Open lharriespipe opened 2 years ago

lharriespipe commented 2 years ago

for http requests we can add paramaters to our requests.

A parameter that we use often are tags to aid creating threshold for various items

response = http.get(data.helloWorld,
    {tags:{name:'helloWorld'}
  });

however for xk6-sql this doesn't appear to be supported meaning it is difficult to put thresholds on different queries being loaded together

imiric commented 2 years ago

Hi there! Thanks for opening this issue.

For this to work, xk6-sql would first have to emit k6 metrics on which tags and thresholds could be applied. Currently the extension doesn't do that, but I can see how it could be useful.

Could you explain your desired use case? I.e. which specific metrics would you like to see?
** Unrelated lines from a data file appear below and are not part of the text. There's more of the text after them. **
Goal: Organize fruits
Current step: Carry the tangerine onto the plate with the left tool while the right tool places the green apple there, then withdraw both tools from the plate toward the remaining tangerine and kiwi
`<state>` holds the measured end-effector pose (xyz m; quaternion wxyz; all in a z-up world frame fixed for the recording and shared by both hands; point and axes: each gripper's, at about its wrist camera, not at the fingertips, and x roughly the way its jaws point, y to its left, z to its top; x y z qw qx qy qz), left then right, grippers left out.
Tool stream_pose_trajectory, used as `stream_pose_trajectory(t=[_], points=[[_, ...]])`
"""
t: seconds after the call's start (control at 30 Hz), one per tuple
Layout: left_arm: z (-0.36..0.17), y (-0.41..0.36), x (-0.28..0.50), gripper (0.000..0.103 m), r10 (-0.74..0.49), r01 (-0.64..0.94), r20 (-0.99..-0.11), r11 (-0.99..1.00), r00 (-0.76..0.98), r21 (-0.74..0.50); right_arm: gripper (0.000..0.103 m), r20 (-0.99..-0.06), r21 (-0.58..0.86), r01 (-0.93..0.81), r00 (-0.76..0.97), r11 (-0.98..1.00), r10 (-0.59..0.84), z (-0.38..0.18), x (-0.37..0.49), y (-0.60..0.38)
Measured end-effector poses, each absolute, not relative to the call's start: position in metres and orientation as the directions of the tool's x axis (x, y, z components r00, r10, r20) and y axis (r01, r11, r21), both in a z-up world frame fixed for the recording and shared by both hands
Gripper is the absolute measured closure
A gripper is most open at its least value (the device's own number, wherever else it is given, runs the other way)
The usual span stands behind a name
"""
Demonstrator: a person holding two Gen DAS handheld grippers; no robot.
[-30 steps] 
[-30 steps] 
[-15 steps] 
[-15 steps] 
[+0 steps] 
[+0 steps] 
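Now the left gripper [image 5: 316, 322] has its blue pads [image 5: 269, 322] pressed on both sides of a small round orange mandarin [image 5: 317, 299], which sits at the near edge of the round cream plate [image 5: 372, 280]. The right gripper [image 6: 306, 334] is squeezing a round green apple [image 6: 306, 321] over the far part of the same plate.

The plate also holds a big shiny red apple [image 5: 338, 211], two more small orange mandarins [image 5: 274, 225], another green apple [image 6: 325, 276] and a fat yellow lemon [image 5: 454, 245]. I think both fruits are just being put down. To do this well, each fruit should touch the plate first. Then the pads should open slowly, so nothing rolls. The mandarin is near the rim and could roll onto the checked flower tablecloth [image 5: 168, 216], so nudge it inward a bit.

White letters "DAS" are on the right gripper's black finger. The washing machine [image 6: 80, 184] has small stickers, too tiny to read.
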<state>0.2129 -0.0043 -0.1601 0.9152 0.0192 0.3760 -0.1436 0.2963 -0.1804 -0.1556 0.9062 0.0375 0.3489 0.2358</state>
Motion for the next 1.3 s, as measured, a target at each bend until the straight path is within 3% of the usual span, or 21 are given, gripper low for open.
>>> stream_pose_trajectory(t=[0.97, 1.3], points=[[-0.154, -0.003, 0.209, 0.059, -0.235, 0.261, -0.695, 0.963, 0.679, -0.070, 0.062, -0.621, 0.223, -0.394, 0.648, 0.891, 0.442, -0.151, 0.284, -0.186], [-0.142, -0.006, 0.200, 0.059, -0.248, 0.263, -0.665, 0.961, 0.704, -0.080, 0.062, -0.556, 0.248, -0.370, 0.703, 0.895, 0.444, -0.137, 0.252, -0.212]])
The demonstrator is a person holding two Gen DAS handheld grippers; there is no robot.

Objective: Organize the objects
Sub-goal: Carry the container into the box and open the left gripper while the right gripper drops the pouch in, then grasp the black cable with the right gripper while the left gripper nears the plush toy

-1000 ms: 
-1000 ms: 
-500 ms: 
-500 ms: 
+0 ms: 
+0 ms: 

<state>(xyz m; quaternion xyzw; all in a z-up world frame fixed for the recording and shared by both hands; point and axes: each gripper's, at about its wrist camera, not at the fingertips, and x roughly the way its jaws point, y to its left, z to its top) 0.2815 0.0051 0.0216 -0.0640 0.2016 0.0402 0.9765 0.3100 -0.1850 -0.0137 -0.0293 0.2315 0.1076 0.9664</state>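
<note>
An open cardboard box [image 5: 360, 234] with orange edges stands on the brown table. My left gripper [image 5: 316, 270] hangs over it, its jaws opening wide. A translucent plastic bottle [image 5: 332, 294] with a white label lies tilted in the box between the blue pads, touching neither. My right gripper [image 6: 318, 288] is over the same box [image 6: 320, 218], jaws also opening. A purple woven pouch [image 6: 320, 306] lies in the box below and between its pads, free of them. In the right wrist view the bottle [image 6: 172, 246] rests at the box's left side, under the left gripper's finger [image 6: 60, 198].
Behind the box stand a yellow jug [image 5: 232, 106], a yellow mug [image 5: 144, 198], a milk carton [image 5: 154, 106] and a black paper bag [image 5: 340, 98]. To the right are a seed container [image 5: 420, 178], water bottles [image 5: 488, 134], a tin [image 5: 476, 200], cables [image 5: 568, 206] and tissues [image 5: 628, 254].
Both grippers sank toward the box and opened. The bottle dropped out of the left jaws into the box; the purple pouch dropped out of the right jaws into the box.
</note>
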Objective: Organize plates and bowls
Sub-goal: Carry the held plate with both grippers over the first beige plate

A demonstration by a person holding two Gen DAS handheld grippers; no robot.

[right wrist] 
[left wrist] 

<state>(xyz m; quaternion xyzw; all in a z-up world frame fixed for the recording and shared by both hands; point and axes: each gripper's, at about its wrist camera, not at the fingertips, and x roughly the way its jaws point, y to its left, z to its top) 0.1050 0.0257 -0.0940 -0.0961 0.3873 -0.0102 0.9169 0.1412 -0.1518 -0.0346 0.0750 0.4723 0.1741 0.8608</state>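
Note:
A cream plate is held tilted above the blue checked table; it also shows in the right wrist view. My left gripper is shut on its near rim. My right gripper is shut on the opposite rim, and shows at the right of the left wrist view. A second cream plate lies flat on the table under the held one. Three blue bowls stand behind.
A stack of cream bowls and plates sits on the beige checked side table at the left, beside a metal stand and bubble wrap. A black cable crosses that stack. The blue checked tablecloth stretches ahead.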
I imagine basic things like query duration / response time would be useful. It's likely that anything beyond that would be RDBMS-dependent, but we're tied to whatever Golang's database/sql package exposes. Would something from sql.DBStats be interesting?

lharriespipe commented 2 years ago

My main use case would be to apply name tags to different queries to allow for different queries to have different thresholds on query durations. Things like blocking time and connections etc we can get from other tools however I can see those being a useful addition in here too.

imiric commented 2 years ago

I see. If it's only for tracking query durations and applying thresholds, you can sort of implement this yourself already using custom metrics.

Here's an example using Postgres:

import sql from 'k6/x/sql';
import { Trend } from 'k6/metrics';

const db = sql.open('postgres', 'postgres://user:pass@127.0.0.1/postgres?sslmode=disable');

const queryDuration = new Trend('query_duration');

export const options = {
  thresholds: {
    'query_duration{name:my_query}': ['p(95)<200'],
  },
};

export function teardown() {
  db.close();
}

function timeQuery(query, ...args) {
  const t0 = Date.now();
  const results = sql.query(db, query, ...args)
  const t1 = Date.now();
  return [results, t1-t0];
}

export default function () {
  const [results, elapsed] = timeQuery("SELECT pg_sleep(1);");
  console.log(`query took ${elapsed}ms`);
  queryDuration.add(elapsed, { name: 'my_query' });
}

It's not ideal since tracking time with JS's Date.now() is very imprecise and you'll only get millisecond precision, plus there's some JS<->Go overhead, but it might be sufficient for your use case.

Though, ideally, this kind of basic metric emission should be done by the extension, so I'll create a separate issue for that (see #23). No ETA promises since we currently have very little bandwidth in the team to get this done, but PRs are welcome.